There are some 500 MTU operatives in the part of the country I work in. That’s 500 x 32 x £3.50 an hour. Reach for your calculator if you wish but I can tell you now it’s a lot of money. Of course the agency has costs but not many people would sniff at the profit margin.

The way we work is quite simple. People drive to a mobile testing site having booked a PCR test.  Sometimes we operate a walk-in operation for anyone who would like a test, but mostly it’s all pre-booked.

The ‘customers’ are guided through the testing method; their tests are checked and then registered digitally. Results come through in 24-48 hours. 

When I started in June it would be fair to say that we were not over-run with customers. 60 in a day constituted a record then. It’s rarely fewer than 200 per day now and often much more than that.

So we have a system where people book a test and a MTU team is deployed to a site to cater to their needs. What could possibly go wrong?

Well, for a start, the bookings and deployments do not always make sense, mainly because of failures of communication through the pyramid of organisations running Test and Trace.

Teams have been deployed to sites a couple of miles away from each other. One of those teams will spend most of the day honing thumb-twiddling skills. 
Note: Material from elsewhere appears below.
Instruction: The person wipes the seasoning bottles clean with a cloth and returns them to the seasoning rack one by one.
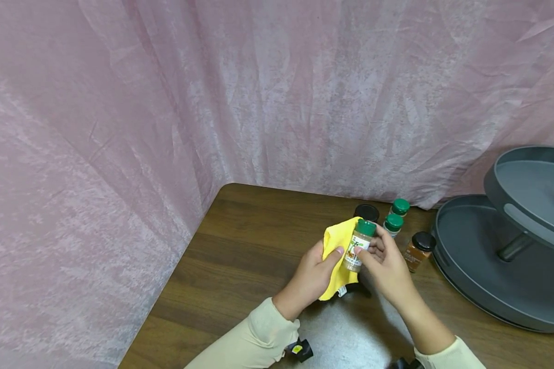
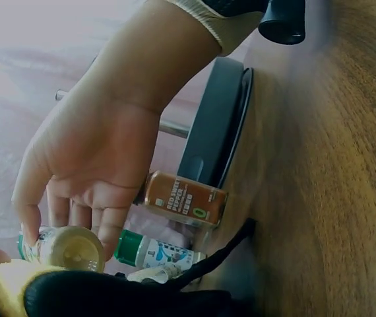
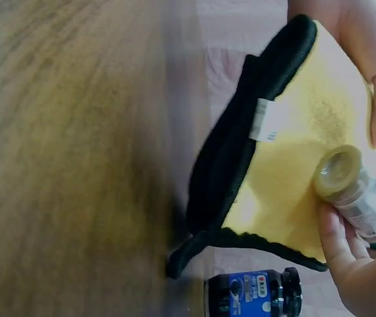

I know of one walk-in site (remember, that’s for anyone who fancies a test with no-pre booking), which counts the number of tests on the fingers of one hand – not all the fingers, either. 

The reason for that is that the walk-in site isn’t advertised because there’s no booking. There’s logic hidden deeply in that message but I wouldn’t waste time looking for it.

A team of MTU operatives, a manager and a van is still deployed though. 

Calculators at the ready again; 9 x £10 x 8, plus the costs of hourly rate of the manager and the van. Decide for yourself whether that’s value for taxpayer’s money.

While we’re at it, let’s look at another example where, to borrow a phrase from our Prime Minister, cash has been ‘spaffed against a wall.’

The company that runs the test and trace operation in my part of the world – and delegates the hiring of the MTU operatives to various recruitment agencies  – will every week come up with a new set of rules for running a testing site. It keeps them busy, I guess.

One of the most ludicrous was the edict that any operative who deals with people turning up for a test (that’s all of us, by the way) must change their PPE every time they interact with a ‘customer.’

I changed my latex gloves 40 times in 40 minutes at one site before unilaterally declaring the rule to be a nonsense. 

Those gloves went to landfill after one short wearing. That’s me, at one site, for a fraction of my working day. Imagine my 40 pairs of gloves multiplied by the number of MTU operatives around the country. 

That’s not a blue-nosed dolphin you can see over there. And the latex glove on its face is no fashion accessory.

Let’s return to our friend the passer-by and his rant about the Covid ‘con.’ 

He’s wrong of course. It is very real and currently becoming very concerning day by day.

But his comment about ‘a waste of money?’

Not completely, of course. But again, you decide whether that £37 billion and rising is really proving to be our (the taxpayers) money well spent. 


Paul Phillips works on a Covid Mobile Testing Team. He has been a journalist for over 40 years, had senior editorial roles with the BBC and Sky News and worked in many parts of the world as a consultant and skills trainer. Paul is also a university lecturer specialising in broadcast journalism and TV production.